Implement operations on variables

andreaferretti commented 5 years ago

I hope I am not bothering you too much by asking questions in the issue tracker, in case let me know.

This time I am trying to port operations from the tensor level to the variable level. For instance, here is what happens if I try to take the mean along a particular axis for a variable:

# part of python code I am porting
mean = input.mean(-1, keepdim=True)

# trying to do the same in Nim by explicitly passing
# the last axis instead of -1, followed by unsqueeze
template dimensions[TT](v: Variable[TT]): int =
  v.value.shape.len

proc forward(ln: LayerNorm, input: Variable): Variable =
  let
    L = dimensions(input) - 1
    mean = input.mean(L).unsqueeze(L)

I get an error

Error: type mismatch: got <Variable[Tensor[system.float32]], int>
but expected one of: 
proc mean[TT](a: Variable[TT]): Variable[TT]
proc mean[T: SomeInteger](t: Tensor[T]; axis: int): Tensor[T]
  first type mismatch at position: 1
  required type: Tensor[mean.T]
  but expression 'input' is of type: Variable[Tensor[system.float32]]
proc mean[T: SomeFloat](t: Tensor[T]): T
  first type mismatch at position: 1
  required type: Tensor[mean.T]
  but expression 'input' is of type: Variable[Tensor[system.float32]]
proc mean[T: SomeFloat](t: Tensor[T]; axis: int): Tensor[T]
  first type mismatch at position: 1
  required type: Tensor[mean.T]
  but expression 'input' is of type: Variable[Tensor[system.float32]]
proc mean[T: SomeInteger](t: Tensor[T]): T
  first type mismatch at position: 1
  required type: Tensor[mean.T]
  but expression 'input' is of type: Variable[Tensor[system.float32]]

Apparently, the operation of taking the mean of a tensor along some axis is already supported. I am not sure how to lift this to the variable level.

I have a similar issue in trying to compute a softmax: it is implemented for tensors, but not for variables. (actually I would need log_softmax, but that's for another moment, let's start with what we already have) Should I define manually a backward propagation operator? Or can autograd help me in these simple cases?

I guess these questions are a little silly, but not being familiar with the inner working of Arraymancer even small issues like these can leave me unsure how to proceed

mratsim commented 5 years ago

I don't think those questions are silly at all. The autograd part being still in flux is why I mention in the readme:

Arraymancer as a Deep Learning library

Deep learning features can be explored but are considered unstable while I iron out their final interface.

Reminder: The final interface is still work in progress.

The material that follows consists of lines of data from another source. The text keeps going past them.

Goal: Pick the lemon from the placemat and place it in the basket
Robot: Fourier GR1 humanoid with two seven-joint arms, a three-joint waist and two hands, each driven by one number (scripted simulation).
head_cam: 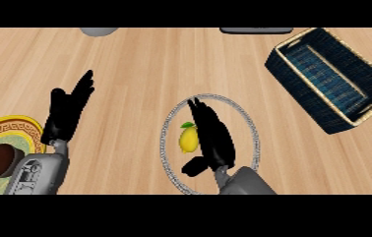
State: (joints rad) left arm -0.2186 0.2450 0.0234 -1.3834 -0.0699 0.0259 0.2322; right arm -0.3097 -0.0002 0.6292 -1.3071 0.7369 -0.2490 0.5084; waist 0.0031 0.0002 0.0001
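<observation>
- lemon (189, 138): lying on the placemat (247, 118), left of centre, green leaf at its top end. Not lifted.
- placemat: round, wood-coloured with a pale grey rim, sits mid-counter toward the near edge.
- right hand (215, 138): over the placemat, just right of the lemon and touching or nearly touching its side. Fingers straight, pointing away from the robot; thumb sticks out to the left below the lemon. Nothing gripped.
- left hand (67, 112): at the view's left, fingers up and straight, resting, holding nothing.
- basket (299, 87): dark blue woven, tan rim, rectangular, set at an angle at upper right, well apart from the placemat. Nothing visible inside.
- counter (138, 69): light wood.
- patterned plate (16, 132): yellow-rimmed, at the left edge, partly cut off, with something brown on it.
- grey object (100, 31) and a dark flat object (256, 30) at the far edge, both cropped; can't tell what they are.
</observation>
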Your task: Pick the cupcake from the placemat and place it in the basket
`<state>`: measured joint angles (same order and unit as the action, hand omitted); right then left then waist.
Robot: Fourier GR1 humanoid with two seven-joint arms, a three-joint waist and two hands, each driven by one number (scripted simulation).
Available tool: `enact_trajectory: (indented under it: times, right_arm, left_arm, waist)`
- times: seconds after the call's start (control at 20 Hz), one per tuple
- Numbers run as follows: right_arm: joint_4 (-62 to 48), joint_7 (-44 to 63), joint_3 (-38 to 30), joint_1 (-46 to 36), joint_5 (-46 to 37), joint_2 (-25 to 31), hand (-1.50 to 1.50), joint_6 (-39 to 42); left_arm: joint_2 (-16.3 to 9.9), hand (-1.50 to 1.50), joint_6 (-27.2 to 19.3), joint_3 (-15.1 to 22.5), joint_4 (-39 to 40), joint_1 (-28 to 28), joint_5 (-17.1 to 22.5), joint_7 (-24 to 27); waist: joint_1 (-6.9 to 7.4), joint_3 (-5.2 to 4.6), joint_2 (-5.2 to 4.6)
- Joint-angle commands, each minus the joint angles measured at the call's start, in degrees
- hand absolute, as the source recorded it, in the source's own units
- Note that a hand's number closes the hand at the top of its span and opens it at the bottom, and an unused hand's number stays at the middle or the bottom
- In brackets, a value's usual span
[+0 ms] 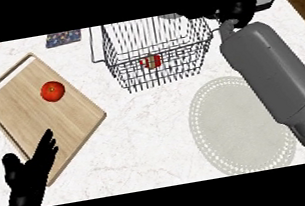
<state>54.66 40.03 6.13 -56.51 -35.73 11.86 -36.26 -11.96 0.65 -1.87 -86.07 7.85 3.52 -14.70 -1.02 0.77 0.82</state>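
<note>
cupcake (151, 62) in basket (121, 54), R hand (239, 10) beside, placemat (243, 125)

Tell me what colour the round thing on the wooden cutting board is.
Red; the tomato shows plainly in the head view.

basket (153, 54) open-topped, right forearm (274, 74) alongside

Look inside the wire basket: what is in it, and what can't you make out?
Inside the wire basket sits the cupcake, red and brown, seen through the wires. The right hand hangs beyond the basket's far right corner; its fingers are unclear.
</note>
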Motion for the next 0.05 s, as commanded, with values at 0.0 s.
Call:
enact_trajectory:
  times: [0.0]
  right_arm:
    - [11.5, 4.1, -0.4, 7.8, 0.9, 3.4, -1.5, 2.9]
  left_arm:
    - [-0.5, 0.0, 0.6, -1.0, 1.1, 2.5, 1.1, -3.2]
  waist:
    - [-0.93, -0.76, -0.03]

So regarding mean. You can refer to how I ported mean and sum in this file:

https://github.com/mratsim/Arraymancer/blob/3ae364dc31647ac580464979d251868a25629ce5/src/autograd/gates_reduce.nim#L20-L105

I should probably make a tutorial about making a new autograd operations.

For softmax, you can refer to sigmoid implementation:

https://github.com/mratsim/Arraymancer/blob/3ae364dc31647ac580464979d251868a25629ce5/src/nn/activation/sigmoid.nim#L19-L60

Or tanh:

https://github.com/mratsim/Arraymancer/blob/3ae364dc31647ac580464979d251868a25629ce5/src/nn/activation/tanh.nim#L19

Autograd structure

Operations on common (tensor and matrix) math goes in the folder https://github.com/mratsim/Arraymancer/tree/master/src/autograd for example:
- addition, matrix multiplication, ...
- reduction like mean and sum
- reshaping, concatenating, ... i.e. what is implemented in the tensor folder.
Operations specific to neural networks are in the nn folder https://github.com/mratsim/Arraymancer/tree/master/src/nn which is split into:
- activation
- layers
- loss
The primitives to those are in nn_primitives: https://github.com/mratsim/Arraymancer/tree/master/src/nn_primitives
If the layer has trainable weights, I also add it to nn_dsl: https://github.com/mratsim/Arraymancer/tree/master/src/nn_dsl

A note on type convention, when you see TT it means Tensor[T]

Implementing an autograd operation

The autograd is a tree (directed acyclic graph) called Context, it starts empty and when you execute an operation on a Variable during the forward pass a node is appended to the tree.

https://github.com/mratsim/Arraymancer/blob/3ae364dc31647ac580464979d251868a25629ce5/src/autograd/ag_data_structure.nim#L26-L36

https://github.com/mratsim/Arraymancer/blob/3ae364dc31647ac580464979d251868a25629ce5/src/autograd/ag_data_structure.nim#L44-L46

A node contains:

The operation called Gate
The input Variables to this operation, called Parents
And the result Variable(s) called Payload

https://github.com/mratsim/Arraymancer/blob/3ae364dc31647ac580464979d251868a25629ce5/src/autograd/ag_data_structure.nim#L75-L97

Variables

Variables are wrappers around a Tensor and its gradient:

https://github.com/mratsim/Arraymancer/blob/3ae364dc31647ac580464979d251868a25629ce5/src/autograd/ag_data_structure.nim#L48-L56

https://github.com/mratsim/Arraymancer/blob/3ae364dc31647ac580464979d251868a25629ce5/src/autograd/ag_data_structure.nim#L68-L72

Note that the gradient should always have the same shape as the value (except when no gradient is needed).

Is the gradient needed

The context has a field called no_grad and there is also a finer control on Variable with requires_grad. Only weights of learnable layers require a gradient so user-defined variables are set to false by default.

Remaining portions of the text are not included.